Üstelik Defne,
“tipik-romantik-komedi-kadınının-evrimleşme-sürecinin-ilk-adımı” kapsamında edindiği o sıfır kilometre, ışıltılı imajının; onu
kabuğundan çıkan bir inci tanesi gibi nasıl parlattığını, alımına alım
kattığını da farkında değildir. “Tipik romantik komedi kadını”; kemik çerçeveli
gözlüklerini ve kalıbı bozuk, pespaye etek ceket takımlarını rafa kaldırıp;
fönlü saçları, üzerine oturan dar elbisesi ve kırmızı tabanlı stilettolarıyla
ofise adımını attığında; eline nasıl bir silah aldığını artık farkındadır ve
dünyayı fethetmeye hazırdır.
Şeytan
Marka Giyer filmindeki “moda dünyasının çetrefil merkezi” Runway dergisinin
zeki, başına buyruk asistanı Andy,
ilk başta karşısında olduğu; yüzeysel bulup hor gördüğü modaya sonunda teslim
olduğunda; birbirinden şık kaşmir paltoları, süet Chanel botları, dramatik göz
makyajı ve kırmızı dudaklarıyla şu mesajı yollar dünyaya: “Madem dünyanızın
kuralı bu; buyrun çıkın karşıma, bekliyorum!” Defne ise su yeşili ipek tulumu
ve hafifçe örgülü saçlarıyla; batan güneşten koparıp aldığı kızıllığını ve
porselen tenini iyice ortaya çıkaran uçuk mavi prenses kılığıyla nasıl bir afet
olduğunu farkında bile değildir.
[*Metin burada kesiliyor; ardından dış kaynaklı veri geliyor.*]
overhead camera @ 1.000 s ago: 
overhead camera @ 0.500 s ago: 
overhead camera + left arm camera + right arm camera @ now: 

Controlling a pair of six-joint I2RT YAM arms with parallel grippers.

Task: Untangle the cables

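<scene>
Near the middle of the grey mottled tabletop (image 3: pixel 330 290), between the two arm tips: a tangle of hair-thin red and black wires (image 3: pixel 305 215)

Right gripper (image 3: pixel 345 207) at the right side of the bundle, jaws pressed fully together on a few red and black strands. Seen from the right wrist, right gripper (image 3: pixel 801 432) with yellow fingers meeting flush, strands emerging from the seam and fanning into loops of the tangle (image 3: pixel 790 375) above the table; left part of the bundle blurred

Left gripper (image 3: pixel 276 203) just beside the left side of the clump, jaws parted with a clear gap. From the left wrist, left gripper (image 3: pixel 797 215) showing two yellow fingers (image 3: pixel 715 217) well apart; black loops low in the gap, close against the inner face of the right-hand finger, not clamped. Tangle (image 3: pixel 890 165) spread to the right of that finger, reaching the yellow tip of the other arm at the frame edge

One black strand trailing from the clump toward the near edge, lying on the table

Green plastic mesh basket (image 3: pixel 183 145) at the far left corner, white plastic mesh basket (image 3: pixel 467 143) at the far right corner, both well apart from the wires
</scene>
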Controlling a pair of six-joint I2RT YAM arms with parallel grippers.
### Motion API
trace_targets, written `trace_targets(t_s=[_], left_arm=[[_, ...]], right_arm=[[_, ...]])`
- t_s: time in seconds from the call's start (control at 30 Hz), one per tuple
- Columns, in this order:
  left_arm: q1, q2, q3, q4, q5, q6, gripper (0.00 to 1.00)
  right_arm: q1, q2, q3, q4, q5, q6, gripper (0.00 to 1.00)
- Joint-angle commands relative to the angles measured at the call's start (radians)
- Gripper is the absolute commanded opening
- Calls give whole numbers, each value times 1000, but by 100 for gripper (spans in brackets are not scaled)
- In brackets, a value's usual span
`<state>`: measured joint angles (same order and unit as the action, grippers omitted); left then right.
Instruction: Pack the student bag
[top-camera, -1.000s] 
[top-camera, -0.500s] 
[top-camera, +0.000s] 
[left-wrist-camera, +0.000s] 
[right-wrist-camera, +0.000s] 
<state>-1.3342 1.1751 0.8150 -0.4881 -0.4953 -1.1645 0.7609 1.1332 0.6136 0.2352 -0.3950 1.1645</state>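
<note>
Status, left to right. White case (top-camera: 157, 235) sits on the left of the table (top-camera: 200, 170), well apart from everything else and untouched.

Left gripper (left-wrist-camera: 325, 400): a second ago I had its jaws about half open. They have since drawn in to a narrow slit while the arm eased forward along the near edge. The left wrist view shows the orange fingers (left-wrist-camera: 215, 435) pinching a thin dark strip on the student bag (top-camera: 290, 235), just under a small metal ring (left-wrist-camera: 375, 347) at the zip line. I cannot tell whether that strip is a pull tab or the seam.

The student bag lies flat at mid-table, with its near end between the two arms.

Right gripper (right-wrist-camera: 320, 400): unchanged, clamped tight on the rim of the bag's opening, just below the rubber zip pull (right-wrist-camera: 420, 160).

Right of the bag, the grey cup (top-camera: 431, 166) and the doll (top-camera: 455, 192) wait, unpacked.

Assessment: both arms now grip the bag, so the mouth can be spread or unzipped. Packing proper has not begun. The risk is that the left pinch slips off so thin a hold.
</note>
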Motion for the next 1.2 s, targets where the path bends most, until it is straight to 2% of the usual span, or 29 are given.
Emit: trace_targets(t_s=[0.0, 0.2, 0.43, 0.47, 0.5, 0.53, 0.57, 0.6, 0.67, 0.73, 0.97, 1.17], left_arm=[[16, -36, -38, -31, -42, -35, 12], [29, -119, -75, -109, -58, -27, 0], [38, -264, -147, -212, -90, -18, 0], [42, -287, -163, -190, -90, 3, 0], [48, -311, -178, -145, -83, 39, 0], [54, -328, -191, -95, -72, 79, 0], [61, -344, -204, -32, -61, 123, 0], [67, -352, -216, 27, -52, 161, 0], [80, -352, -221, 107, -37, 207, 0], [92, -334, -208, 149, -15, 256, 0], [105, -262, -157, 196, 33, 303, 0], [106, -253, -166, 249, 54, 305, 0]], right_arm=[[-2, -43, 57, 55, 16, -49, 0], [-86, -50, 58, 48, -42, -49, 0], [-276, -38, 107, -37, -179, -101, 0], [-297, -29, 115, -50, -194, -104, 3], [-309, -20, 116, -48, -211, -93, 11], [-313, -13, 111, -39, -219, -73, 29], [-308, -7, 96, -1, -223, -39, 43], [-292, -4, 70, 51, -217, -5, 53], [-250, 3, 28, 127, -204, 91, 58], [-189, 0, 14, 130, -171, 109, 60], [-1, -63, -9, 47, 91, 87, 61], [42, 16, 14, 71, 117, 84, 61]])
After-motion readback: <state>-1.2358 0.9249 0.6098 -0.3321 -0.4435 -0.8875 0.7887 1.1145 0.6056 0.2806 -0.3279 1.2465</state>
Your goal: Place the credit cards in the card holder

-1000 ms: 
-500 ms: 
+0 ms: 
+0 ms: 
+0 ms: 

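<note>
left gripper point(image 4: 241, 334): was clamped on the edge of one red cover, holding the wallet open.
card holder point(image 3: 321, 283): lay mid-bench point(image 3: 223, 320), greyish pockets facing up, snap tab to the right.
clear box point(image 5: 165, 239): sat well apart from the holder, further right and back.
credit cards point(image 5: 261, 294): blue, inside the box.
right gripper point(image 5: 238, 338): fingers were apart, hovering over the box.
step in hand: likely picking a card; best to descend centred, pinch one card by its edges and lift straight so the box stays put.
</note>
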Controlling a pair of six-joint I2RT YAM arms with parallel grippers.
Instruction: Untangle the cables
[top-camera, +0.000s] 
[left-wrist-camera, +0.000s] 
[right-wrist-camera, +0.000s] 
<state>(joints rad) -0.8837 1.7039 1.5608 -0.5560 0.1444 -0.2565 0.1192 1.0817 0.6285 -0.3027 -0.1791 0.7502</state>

O incecik bileklerini saran topukluları
üzerinde yavru ceylan misali sektikçe, Ömer’in
gönlüne nasıl zıpladığı hakkında en ufak fikri yoktur mesela.
Çünkü içinde
dibine kadar gerçek ve yalındır Defne; kılıklara, suretlere, ambalajlara
ihtiyaç duymaz, anlam vermez, değer biçmez ve gönül indirmez.